When the ABS released the questions and answers for the census they noted that it was not practical to list every religion practiced in Australia. As such the form lists the option of ‘no religion’ and then the nine most common answers from the previous census.

The options include Catholic, Anglican (Church of England), Uniting Church, Presbyterian, Buddhism, Islam, Greek Orthodox, Baptist and Hinduism. Respondents can nominate any other religion in a box they can fill out. The 2016 census saw over 150 different religions cited in people’s responses.

Michael Sukkar says campaign driven by hatred of people of faith

The Assistant Treasurer Michael Sukkar, who holds the responsibility of delivering the census, says people should not be politicising the process, saying people should not be attempting to encourage others to answer in a particular way.

Sukkar said the organisers of the ‘tick no religion’ campaign seemed to have a disappointing animosity to people of all religious faiths.

“All Australians should be answering the census honestly, they should not be becoming to pressure of groups such as these.” Sukkar told Sky News program Credlin. 

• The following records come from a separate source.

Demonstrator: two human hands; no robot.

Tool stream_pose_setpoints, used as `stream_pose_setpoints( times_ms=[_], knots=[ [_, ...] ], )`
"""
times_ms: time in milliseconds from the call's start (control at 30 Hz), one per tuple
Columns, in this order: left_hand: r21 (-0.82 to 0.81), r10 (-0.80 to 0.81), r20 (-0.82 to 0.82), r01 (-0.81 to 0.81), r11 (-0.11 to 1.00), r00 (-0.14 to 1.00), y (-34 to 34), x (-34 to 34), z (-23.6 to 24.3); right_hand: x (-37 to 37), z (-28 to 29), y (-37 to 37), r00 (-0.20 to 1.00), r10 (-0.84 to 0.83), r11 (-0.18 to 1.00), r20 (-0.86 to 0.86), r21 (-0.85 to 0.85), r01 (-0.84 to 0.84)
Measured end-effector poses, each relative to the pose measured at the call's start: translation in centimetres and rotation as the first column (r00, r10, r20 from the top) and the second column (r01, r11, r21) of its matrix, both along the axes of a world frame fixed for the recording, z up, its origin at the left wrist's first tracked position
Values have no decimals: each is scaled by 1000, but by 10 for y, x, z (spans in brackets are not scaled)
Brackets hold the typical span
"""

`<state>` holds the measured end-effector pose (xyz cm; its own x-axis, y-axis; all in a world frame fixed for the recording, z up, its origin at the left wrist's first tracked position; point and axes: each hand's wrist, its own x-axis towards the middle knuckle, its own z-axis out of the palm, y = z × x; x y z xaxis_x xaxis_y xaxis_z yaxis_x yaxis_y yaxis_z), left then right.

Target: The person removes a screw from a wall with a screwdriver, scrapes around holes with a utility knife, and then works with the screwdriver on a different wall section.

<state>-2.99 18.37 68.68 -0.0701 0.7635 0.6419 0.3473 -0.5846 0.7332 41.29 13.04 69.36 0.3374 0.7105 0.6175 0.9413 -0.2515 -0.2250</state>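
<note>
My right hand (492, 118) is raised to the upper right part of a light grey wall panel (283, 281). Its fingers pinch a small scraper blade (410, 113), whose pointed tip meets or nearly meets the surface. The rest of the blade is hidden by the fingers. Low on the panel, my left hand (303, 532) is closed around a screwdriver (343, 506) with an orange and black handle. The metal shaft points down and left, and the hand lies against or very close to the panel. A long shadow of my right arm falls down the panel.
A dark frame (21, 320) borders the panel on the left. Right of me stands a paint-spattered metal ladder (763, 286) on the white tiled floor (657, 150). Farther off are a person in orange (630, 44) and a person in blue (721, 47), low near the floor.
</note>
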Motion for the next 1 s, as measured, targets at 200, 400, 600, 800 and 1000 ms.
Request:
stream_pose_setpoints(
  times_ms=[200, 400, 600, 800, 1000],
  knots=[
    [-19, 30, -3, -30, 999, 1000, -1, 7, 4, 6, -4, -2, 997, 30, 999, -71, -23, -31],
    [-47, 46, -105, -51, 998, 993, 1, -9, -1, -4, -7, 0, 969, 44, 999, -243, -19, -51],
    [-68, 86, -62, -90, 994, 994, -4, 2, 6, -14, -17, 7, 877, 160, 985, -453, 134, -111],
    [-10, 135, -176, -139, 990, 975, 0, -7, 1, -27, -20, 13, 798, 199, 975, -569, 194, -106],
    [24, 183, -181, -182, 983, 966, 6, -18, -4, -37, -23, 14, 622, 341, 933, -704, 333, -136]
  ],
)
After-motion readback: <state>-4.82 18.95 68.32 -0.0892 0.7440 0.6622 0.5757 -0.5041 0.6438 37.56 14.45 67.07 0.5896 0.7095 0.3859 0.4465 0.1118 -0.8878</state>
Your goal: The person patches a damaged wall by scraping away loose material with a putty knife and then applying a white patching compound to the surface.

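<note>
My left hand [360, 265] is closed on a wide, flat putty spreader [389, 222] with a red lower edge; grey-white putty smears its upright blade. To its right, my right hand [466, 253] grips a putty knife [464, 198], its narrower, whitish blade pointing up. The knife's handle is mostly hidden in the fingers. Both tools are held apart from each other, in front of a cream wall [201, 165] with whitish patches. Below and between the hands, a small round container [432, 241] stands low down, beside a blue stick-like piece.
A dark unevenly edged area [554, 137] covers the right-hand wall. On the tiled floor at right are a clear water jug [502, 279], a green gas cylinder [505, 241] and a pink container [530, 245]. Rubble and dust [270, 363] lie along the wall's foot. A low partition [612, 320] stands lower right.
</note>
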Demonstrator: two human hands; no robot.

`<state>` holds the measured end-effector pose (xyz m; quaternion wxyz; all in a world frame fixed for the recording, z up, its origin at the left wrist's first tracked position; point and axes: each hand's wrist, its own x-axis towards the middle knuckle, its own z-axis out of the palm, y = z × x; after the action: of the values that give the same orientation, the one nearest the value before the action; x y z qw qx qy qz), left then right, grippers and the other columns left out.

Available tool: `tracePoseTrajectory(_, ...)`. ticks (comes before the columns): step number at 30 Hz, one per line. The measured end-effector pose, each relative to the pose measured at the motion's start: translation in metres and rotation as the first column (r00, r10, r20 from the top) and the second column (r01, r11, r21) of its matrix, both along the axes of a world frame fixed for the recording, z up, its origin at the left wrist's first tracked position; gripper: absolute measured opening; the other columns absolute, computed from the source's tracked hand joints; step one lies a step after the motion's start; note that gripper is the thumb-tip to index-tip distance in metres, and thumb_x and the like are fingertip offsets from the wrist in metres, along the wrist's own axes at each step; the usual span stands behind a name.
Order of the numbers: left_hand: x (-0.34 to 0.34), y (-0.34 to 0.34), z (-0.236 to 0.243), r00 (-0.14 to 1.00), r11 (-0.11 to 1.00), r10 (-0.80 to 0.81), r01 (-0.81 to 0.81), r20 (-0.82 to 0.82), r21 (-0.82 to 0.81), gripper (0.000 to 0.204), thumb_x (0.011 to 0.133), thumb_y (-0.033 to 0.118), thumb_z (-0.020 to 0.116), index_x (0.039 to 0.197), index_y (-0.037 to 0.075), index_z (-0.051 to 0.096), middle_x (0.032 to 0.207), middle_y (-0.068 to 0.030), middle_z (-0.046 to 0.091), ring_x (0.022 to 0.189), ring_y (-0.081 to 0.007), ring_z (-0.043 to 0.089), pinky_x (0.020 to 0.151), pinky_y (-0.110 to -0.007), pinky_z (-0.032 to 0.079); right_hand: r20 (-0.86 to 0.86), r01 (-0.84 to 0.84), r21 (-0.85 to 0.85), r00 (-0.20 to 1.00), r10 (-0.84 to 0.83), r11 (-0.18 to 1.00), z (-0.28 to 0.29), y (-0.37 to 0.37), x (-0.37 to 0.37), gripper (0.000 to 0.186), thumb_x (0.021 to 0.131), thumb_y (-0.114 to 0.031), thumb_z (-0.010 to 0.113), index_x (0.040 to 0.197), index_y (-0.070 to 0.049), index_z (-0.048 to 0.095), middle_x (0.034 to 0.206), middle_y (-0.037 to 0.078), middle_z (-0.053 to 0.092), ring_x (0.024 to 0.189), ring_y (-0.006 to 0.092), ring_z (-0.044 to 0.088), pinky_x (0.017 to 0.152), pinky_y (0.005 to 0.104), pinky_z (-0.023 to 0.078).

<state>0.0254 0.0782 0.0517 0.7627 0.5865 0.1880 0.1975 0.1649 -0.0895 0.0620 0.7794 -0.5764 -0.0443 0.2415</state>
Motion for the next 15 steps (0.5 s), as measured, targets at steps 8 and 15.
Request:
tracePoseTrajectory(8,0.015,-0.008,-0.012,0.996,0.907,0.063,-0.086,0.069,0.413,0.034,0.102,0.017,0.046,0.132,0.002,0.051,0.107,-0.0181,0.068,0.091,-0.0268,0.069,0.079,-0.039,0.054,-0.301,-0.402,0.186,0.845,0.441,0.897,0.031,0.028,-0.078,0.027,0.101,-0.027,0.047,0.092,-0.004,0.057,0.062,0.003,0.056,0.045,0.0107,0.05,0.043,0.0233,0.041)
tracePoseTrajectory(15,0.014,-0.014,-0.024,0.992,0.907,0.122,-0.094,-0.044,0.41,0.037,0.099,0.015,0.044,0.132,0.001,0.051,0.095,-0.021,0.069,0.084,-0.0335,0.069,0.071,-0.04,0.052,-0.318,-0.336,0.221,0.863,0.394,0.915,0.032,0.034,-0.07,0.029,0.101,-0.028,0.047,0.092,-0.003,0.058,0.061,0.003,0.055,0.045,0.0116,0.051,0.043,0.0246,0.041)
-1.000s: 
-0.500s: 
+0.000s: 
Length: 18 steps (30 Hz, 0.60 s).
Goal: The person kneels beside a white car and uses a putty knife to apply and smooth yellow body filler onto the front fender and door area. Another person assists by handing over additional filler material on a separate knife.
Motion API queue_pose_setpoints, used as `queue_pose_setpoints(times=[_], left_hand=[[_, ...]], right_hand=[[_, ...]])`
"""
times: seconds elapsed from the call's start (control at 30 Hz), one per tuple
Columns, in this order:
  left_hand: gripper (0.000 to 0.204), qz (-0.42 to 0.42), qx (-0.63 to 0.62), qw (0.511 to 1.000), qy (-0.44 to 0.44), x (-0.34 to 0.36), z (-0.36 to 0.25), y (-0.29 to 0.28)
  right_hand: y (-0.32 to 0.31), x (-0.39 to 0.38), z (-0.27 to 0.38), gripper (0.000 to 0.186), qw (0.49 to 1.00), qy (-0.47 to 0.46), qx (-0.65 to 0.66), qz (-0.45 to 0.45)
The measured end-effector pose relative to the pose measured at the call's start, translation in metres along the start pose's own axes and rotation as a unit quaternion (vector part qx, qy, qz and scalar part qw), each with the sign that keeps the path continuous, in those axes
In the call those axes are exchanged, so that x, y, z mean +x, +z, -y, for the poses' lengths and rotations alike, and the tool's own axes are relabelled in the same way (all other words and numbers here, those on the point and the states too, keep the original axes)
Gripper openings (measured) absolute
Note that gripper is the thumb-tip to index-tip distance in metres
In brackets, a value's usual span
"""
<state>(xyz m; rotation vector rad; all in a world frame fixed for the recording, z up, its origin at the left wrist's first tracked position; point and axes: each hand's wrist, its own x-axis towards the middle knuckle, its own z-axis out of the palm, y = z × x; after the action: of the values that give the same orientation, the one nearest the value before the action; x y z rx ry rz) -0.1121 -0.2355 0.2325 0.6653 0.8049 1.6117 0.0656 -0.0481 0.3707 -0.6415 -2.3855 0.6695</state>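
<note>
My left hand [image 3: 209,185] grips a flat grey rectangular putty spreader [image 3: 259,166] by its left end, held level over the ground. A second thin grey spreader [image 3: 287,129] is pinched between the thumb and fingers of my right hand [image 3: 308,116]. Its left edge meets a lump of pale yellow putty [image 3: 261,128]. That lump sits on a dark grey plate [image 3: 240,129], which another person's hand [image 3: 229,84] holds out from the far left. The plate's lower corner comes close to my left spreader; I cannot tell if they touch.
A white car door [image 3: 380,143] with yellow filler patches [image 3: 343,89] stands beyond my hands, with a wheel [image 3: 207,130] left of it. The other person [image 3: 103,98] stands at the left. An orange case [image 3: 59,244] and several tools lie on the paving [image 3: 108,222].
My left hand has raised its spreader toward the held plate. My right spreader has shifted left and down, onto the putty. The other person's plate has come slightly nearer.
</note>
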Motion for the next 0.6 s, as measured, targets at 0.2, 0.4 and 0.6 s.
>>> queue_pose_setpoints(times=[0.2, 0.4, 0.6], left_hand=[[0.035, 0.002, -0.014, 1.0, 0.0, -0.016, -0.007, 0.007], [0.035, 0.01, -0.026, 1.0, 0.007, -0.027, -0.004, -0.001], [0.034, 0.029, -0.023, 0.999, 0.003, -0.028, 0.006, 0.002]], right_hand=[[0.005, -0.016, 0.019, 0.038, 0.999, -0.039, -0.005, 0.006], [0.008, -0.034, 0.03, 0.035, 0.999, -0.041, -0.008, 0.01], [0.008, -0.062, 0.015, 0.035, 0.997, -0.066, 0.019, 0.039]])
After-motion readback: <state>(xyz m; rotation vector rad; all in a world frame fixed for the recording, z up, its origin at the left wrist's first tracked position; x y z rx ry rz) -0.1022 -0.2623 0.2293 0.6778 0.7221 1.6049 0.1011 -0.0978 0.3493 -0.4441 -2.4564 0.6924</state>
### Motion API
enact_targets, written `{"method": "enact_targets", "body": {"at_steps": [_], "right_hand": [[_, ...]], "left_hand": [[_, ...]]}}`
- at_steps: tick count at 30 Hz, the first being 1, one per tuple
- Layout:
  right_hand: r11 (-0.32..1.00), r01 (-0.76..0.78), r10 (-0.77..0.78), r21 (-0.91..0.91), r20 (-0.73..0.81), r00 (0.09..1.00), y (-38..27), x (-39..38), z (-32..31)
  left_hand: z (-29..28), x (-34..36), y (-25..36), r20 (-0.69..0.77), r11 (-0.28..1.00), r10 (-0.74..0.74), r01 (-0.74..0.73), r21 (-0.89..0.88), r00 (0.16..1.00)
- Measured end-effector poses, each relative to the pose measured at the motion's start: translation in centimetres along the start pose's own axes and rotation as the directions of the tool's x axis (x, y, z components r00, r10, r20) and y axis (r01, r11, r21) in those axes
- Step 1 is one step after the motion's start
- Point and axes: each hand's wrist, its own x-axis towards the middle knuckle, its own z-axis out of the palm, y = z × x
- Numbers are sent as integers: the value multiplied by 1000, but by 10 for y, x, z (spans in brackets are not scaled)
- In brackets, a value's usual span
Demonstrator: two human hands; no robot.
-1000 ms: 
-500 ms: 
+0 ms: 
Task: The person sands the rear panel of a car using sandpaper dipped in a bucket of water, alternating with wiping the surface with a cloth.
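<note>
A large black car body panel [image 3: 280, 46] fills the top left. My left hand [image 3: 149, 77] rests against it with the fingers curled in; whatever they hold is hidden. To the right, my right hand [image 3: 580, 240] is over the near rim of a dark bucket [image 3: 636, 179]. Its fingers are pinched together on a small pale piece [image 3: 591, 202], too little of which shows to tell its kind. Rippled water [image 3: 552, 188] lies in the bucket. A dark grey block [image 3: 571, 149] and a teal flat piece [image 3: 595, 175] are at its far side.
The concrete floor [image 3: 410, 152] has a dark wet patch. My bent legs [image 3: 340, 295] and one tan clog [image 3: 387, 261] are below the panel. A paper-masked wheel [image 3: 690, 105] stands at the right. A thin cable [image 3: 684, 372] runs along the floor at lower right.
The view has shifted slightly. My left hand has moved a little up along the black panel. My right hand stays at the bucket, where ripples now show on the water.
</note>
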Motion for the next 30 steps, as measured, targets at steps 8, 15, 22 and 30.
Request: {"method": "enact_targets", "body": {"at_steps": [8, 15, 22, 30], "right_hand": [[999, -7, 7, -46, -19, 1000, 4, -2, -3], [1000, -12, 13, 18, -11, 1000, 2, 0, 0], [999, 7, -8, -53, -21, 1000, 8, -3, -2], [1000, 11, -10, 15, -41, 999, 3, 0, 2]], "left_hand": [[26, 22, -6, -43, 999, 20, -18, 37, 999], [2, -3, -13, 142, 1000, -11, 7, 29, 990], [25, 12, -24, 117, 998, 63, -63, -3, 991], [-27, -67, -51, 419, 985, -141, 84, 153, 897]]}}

“It’s wholly inappropriate for any group to be trying to alter the outcome of the census by running these sort of campaigns. This is really important data and we need people to answer it honestly.”

The Minister said there was a growing hatred in Australia towards people of faith.

“What we’ve seen over the years is a great deal of animosity, hatred even, from some groups towards anyone of faith, and it’s almost an irrational hatred of people of faith, and it’s not just Christians, it’s Hindus, it’s Buddhists, it’s the full kaleidoscope of faiths.

“It’s an intolerant hatred of people of faith and faith itself. That’s the only thing that I can understand that would motivate somebody to waste their time in a campaign to try and influence how people answer their own census.”

“I think it is quite bizarre that people would be motivated to try and influence how other people respond to their census, but I suspect that it’s an underlying intolerence, indeed a hatred of people of faith.” Sukkar told Peta Credlin.